Ta peau, douce et lisse comme le satin, Invite à la caresse, au tendre chemin, Chaque courbe, chaque ligne est une œuvre d'art, Un poème vivant, un chant du hasard.
Tes cheveux sombres, tels des vagues de nuit, Cascadent sur tes épaules, en un flot exquis, Ils encadrent ton visage aux traits si fins, Un sourire délicat, une promesse sans fin.
Tes yeux, miroirs des profondeurs de l’âme, Éclairent le cœur d'une douce flamme, Ils captivent, ils ensorcellent sans un mot, Dévoilant des secrets que nul ne peut dire haut.
Tes lèvres, corail vibrant de passion, Murmurent des chants d'amour et de dévotion, Elles invitent au baiser, à la douce étreinte, Faisant naître des désirs, des pensées sans feinte.

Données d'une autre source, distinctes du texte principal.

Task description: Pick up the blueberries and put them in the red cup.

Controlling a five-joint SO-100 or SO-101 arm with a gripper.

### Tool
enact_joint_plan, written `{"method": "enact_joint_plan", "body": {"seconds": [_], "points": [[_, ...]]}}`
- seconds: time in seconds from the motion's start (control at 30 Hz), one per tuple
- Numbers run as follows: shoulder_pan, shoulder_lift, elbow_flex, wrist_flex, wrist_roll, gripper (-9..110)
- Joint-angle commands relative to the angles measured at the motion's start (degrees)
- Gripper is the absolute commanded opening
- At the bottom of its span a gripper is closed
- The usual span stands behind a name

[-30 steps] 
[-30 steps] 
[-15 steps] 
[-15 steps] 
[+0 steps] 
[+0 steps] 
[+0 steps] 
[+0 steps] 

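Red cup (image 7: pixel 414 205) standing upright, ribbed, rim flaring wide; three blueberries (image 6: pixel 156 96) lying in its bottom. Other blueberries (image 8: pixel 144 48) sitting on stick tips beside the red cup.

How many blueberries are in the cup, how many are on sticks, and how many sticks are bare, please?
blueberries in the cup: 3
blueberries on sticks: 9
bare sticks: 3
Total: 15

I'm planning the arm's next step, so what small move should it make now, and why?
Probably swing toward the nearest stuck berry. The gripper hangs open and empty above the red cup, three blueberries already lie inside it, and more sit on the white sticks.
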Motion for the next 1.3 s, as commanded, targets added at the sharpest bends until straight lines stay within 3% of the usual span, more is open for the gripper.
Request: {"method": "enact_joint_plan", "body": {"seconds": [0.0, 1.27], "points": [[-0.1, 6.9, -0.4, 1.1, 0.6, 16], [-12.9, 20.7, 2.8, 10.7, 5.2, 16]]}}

Chaque courbe de ton corps est un songe, Un paysage où l'esprit s'évade et plonge, Dans l'immensité de ta beauté sulfureuse, Audrey, tu es l'essence même de la muse radieuse.
Ta présence nue, telle une déesse antique, Éveille des sentiments purs et magiques, Ô Audrey, dans ta beauté brune et sans voile, Tu es la perfection, l'étoile qui nous dévoile.
En toi se mêlent l’ardeur et la douceur, La force et la grâce, l’ombre et la lueur, Tu es le rêve incarné, la beauté absolue, Une ode vivante à l'amour, à l’éclat nu.